**REQUIRED ACTION:** Among the records that follow, how many lines contain the word "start"? Give the number and no other words.

**DATA:**
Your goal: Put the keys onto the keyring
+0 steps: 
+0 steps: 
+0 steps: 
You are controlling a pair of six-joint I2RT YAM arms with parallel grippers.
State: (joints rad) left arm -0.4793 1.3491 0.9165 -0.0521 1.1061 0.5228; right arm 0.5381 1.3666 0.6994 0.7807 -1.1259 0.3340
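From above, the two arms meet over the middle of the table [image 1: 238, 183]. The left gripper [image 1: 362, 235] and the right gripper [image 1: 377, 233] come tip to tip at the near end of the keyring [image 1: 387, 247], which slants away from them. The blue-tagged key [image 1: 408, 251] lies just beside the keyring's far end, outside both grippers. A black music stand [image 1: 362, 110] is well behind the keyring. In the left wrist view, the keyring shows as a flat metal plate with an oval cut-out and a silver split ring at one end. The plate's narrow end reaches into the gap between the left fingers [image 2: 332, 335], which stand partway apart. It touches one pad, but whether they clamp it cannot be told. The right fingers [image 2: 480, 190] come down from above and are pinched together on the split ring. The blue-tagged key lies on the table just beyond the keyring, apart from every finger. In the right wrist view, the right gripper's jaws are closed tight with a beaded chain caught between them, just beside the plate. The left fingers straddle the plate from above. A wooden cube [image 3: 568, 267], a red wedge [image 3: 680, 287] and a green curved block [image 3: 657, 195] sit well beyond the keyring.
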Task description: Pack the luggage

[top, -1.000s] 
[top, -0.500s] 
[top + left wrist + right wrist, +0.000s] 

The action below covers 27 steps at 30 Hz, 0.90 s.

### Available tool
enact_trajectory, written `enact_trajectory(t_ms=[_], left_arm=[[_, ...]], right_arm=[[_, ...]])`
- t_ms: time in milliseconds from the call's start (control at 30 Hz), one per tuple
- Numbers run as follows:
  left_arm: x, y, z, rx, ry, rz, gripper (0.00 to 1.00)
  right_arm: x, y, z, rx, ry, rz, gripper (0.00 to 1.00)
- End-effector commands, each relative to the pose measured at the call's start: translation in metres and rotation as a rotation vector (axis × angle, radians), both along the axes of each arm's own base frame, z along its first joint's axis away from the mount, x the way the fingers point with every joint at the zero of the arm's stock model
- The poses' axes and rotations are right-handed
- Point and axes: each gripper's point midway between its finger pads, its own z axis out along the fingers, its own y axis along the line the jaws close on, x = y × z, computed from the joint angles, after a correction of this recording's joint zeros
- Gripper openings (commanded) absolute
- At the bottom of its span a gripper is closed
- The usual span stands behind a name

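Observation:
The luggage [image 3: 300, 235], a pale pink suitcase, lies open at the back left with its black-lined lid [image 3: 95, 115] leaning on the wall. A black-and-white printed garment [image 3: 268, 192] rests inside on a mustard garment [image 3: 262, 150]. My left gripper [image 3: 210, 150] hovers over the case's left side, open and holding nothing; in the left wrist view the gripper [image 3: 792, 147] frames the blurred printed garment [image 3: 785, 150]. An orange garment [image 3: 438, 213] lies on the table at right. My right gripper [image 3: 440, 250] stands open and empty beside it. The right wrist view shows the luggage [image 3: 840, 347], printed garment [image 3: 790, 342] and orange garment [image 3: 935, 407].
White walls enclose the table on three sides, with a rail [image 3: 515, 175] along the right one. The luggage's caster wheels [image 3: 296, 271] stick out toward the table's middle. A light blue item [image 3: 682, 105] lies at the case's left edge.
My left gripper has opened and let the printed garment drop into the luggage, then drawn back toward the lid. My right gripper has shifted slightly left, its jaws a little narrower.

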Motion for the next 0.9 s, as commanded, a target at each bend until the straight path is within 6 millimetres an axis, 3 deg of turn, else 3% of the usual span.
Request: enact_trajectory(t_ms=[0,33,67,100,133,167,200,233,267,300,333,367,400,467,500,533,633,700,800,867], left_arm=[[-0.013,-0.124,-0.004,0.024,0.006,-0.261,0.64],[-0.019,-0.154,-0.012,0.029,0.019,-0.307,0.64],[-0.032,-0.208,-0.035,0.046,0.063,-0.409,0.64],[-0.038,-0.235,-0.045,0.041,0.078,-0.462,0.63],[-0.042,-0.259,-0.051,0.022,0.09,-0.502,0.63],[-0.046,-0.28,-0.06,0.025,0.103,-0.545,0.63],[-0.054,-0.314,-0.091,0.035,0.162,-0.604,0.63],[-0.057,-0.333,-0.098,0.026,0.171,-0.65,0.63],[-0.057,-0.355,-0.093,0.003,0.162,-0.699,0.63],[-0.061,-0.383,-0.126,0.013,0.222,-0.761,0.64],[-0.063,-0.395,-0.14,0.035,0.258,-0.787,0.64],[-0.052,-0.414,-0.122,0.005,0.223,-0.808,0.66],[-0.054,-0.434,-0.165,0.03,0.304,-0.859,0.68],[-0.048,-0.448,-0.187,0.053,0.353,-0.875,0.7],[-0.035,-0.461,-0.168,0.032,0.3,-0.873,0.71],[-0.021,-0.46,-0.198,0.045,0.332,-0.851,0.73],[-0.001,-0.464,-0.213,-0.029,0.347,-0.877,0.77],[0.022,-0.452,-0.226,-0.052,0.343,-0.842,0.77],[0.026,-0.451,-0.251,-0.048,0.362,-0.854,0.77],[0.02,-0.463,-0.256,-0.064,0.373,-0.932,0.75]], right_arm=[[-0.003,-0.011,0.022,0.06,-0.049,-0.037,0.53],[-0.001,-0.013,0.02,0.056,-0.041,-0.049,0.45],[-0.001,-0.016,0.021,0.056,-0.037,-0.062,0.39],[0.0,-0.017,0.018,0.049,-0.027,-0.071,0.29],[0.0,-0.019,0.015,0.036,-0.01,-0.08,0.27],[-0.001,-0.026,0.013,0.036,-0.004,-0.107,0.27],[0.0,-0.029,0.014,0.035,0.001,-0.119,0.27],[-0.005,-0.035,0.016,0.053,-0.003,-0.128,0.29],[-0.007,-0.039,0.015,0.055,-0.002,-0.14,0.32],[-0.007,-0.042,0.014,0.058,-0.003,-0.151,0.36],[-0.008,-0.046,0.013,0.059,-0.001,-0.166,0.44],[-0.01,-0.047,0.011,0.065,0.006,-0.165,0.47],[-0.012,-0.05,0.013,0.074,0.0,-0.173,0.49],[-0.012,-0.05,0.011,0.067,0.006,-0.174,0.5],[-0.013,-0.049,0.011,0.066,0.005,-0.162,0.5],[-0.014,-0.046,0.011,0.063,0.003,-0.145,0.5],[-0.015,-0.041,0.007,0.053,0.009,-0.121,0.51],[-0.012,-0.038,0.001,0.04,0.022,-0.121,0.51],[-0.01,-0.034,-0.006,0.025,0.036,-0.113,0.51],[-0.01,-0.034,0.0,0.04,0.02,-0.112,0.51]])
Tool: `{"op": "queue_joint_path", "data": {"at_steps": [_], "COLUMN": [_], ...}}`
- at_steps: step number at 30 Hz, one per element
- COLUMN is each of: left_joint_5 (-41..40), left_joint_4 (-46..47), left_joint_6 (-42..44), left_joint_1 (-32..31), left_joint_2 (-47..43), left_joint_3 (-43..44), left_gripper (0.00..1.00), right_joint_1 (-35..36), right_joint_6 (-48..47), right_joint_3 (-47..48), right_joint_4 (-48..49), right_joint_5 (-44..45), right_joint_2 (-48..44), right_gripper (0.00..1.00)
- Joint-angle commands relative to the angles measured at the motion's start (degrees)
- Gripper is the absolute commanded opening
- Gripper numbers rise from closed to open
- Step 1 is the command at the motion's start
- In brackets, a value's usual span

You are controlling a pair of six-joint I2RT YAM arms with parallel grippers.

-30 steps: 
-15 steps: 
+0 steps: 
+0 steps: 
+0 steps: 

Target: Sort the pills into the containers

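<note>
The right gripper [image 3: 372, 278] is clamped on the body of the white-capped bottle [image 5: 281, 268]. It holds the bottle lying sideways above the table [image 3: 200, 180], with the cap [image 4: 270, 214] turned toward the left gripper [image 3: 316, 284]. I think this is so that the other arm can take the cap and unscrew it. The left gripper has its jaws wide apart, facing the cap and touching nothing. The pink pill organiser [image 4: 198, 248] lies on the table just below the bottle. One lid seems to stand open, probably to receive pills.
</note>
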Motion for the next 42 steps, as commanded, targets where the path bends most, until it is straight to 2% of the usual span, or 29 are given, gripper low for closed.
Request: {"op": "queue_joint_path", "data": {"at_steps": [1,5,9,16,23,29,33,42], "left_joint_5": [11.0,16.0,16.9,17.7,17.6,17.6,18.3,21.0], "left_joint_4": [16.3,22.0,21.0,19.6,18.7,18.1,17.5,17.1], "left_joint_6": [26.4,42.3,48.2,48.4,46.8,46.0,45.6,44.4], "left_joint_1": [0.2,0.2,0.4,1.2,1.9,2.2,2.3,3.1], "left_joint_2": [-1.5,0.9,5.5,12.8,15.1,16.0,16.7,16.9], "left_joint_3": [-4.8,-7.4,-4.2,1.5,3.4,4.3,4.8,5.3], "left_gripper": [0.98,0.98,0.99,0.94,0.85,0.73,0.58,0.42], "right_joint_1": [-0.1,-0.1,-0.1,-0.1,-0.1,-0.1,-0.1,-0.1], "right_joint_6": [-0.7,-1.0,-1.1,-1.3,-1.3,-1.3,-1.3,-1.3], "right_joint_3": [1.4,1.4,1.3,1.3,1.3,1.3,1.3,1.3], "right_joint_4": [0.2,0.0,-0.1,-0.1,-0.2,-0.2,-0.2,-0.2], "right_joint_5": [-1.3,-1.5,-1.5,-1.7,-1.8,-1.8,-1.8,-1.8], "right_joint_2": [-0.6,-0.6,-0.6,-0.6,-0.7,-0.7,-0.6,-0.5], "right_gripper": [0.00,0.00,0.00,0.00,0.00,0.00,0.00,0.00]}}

**EXERCISE OUTPUT:** 4